◆ Saved data entries
○ ○ ○ ○ ○ ○ ○

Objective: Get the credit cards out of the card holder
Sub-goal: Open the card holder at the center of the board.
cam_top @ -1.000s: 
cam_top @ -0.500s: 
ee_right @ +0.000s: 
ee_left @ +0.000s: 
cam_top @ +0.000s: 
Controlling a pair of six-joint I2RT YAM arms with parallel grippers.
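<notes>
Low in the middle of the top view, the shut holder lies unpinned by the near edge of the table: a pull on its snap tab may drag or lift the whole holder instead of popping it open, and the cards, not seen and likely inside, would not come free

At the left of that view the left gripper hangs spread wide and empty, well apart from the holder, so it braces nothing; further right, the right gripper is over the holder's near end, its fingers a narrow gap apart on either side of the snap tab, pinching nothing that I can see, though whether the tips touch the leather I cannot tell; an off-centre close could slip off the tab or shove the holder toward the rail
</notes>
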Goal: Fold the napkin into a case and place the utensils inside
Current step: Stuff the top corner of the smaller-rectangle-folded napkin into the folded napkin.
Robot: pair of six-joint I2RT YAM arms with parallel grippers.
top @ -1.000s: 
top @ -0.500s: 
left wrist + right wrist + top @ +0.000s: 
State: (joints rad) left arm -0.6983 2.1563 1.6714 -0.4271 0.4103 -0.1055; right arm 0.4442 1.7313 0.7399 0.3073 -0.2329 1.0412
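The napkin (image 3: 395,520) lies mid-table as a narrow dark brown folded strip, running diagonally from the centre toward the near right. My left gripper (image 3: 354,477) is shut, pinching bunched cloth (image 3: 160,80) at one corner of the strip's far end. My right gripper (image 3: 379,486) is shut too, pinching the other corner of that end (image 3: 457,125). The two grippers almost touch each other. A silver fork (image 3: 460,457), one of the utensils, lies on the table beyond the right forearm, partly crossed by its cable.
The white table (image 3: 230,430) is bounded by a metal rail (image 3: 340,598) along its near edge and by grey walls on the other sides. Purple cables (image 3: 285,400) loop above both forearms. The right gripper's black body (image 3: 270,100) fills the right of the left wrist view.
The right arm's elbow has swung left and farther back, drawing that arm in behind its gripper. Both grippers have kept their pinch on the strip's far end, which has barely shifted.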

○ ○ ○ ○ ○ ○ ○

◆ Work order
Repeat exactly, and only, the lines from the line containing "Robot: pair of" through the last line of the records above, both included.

◆ Response to this exercise
Robot: pair of six-joint I2RT YAM arms with parallel grippers.
top @ -1.000s: 
top @ -0.500s: 
left wrist + right wrist + top @ +0.000s: 
State: (joints rad) left arm -0.6983 2.1563 1.6714 -0.4271 0.4103 -0.1055; right arm 0.4442 1.7313 0.7399 0.3073 -0.2329 1.0412
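The napkin (image 3: 395,520) lies mid-table as a narrow dark brown folded strip, running diagonally from the centre toward the near right. My left gripper (image 3: 354,477) is shut, pinching bunched cloth (image 3: 160,80) at one corner of the strip's far end. My right gripper (image 3: 379,486) is shut too, pinching the other corner of that end (image 3: 457,125). The two grippers almost touch each other. A silver fork (image 3: 460,457), one of the utensils, lies on the table beyond the right forearm, partly crossed by its cable.
The white table (image 3: 230,430) is bounded by a metal rail (image 3: 340,598) along its near edge and by grey walls on the other sides. Purple cables (image 3: 285,400) loop above both forearms. The right gripper's black body (image 3: 270,100) fills the right of the left wrist view.
The right arm's elbow has swung left and farther back, drawing that arm in behind its gripper. Both grippers have kept their pinch on the strip's far end, which has barely shifted.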

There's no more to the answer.